Methods: Charts of all infants with CDH treated at this institution from January 1991 to June 1997 were reviewed (n = 51). Persistent pulmonary hypertension by echocardiographic (Echo) measurements at the time of discharge identified PPHTN patients. Control survivors had normal pulmonary artery pressures at discharge. Physiological parameters and the results of therapeutic interventions were analyzed to predict PPHTN.

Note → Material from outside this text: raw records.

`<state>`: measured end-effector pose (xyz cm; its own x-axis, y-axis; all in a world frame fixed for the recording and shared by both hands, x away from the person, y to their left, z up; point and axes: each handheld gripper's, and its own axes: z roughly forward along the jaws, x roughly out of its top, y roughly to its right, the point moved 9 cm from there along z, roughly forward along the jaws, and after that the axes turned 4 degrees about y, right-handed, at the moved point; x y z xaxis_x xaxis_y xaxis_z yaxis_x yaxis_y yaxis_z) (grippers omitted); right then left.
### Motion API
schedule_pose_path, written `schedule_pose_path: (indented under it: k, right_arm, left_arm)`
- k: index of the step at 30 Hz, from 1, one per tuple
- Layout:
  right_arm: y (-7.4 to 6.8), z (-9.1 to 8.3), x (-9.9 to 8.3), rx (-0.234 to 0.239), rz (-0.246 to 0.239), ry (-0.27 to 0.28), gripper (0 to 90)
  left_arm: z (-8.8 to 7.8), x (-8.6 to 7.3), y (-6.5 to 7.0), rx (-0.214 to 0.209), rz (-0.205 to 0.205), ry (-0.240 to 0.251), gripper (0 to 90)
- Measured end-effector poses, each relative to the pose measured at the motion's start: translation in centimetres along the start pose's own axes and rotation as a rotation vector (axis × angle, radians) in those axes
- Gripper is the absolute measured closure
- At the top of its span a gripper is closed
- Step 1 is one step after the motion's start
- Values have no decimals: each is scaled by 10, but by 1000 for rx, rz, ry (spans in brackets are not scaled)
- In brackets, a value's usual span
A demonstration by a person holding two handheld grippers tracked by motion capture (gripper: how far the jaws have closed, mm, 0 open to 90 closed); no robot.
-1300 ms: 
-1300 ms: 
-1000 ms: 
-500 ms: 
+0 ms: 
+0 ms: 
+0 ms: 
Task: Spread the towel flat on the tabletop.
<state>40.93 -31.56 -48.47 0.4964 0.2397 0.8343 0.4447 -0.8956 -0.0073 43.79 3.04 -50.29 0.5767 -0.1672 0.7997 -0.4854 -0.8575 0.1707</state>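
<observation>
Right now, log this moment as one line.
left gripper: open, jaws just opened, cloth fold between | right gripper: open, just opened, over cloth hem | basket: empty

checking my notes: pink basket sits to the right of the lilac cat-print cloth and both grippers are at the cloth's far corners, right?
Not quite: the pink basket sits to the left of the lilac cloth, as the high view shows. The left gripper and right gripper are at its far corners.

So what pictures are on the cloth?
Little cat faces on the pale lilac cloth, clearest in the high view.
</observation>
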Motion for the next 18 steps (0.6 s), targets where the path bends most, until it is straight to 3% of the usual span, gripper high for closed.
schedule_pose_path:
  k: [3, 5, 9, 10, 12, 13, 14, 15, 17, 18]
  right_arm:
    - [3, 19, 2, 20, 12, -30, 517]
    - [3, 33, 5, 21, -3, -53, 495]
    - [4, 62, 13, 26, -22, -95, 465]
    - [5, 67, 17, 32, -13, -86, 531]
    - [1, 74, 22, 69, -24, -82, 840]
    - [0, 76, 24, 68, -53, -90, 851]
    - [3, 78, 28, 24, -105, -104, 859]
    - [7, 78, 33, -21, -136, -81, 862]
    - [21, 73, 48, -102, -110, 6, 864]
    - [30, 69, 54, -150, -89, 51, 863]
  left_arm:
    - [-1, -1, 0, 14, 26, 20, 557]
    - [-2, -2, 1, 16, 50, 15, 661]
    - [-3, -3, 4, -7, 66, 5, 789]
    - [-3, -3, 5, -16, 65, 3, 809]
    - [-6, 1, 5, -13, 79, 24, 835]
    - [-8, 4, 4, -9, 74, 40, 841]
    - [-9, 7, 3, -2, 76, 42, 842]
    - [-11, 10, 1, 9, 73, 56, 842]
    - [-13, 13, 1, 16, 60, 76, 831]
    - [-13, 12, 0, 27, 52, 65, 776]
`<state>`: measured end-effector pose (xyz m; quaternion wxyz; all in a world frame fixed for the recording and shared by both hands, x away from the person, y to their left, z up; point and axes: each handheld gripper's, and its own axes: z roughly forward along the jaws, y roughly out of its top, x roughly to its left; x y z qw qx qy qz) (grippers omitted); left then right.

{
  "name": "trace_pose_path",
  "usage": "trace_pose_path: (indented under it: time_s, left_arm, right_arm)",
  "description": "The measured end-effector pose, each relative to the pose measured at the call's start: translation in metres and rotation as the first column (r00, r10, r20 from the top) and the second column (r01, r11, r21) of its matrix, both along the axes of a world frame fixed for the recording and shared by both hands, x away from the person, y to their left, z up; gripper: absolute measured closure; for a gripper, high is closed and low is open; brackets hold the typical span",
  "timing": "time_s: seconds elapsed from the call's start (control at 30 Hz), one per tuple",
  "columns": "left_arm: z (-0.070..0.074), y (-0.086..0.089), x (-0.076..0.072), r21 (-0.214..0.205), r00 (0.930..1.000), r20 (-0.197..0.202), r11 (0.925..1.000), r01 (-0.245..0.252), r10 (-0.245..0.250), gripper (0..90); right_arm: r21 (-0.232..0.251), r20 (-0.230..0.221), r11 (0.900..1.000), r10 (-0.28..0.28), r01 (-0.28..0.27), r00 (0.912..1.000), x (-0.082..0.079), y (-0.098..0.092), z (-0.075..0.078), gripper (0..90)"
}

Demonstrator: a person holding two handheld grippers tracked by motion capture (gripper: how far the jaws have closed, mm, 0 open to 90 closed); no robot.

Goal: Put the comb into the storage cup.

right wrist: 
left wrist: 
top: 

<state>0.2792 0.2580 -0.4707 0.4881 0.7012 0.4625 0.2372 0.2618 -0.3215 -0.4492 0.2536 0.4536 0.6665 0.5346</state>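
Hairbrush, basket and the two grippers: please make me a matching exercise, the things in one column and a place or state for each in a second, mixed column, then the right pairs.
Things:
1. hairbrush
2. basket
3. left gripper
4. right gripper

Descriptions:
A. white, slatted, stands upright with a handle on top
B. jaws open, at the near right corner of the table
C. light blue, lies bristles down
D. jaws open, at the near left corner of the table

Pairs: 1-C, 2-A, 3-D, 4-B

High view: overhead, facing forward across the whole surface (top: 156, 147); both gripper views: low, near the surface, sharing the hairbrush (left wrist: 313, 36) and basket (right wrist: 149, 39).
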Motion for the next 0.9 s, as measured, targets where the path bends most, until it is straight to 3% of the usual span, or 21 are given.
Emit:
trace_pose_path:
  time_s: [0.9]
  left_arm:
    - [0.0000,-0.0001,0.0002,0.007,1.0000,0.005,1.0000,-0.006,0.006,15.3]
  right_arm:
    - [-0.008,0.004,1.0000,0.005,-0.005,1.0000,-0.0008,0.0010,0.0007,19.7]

Results: Seven infants (four boys, three girls) had PPHTN at discharge. Significant differences with the control group were noted in length of stay, duration of intubation, and duration of nitric oxide therapy. Extracorporeal membrane oxygenation (ECMO) duration was not significantly different between the groups. By 12 months of age, PPHTN resolved in six patients (87%), and one died at 13 months. Regardless of therapy, two parameters showed 100% positive predictive value for identifying patients with PPHTN (P < .001): an Echo demonstrating PH at 2 months of age or continued oxygen requirement at 3 months. Oxygen requirement at 2 months had a 67% predictive value of PPHTN.
Conclusions: With current treatment strategies for CDH, infants can survive with persistent pulmonary hypertension beyond the newborn period. The long-term survival rate is excellent, and normalization of pulmonary artery pressures can be expected. PPHTN can be predicted in those infants with Echo-defined pulmonary hypertension at 2 months.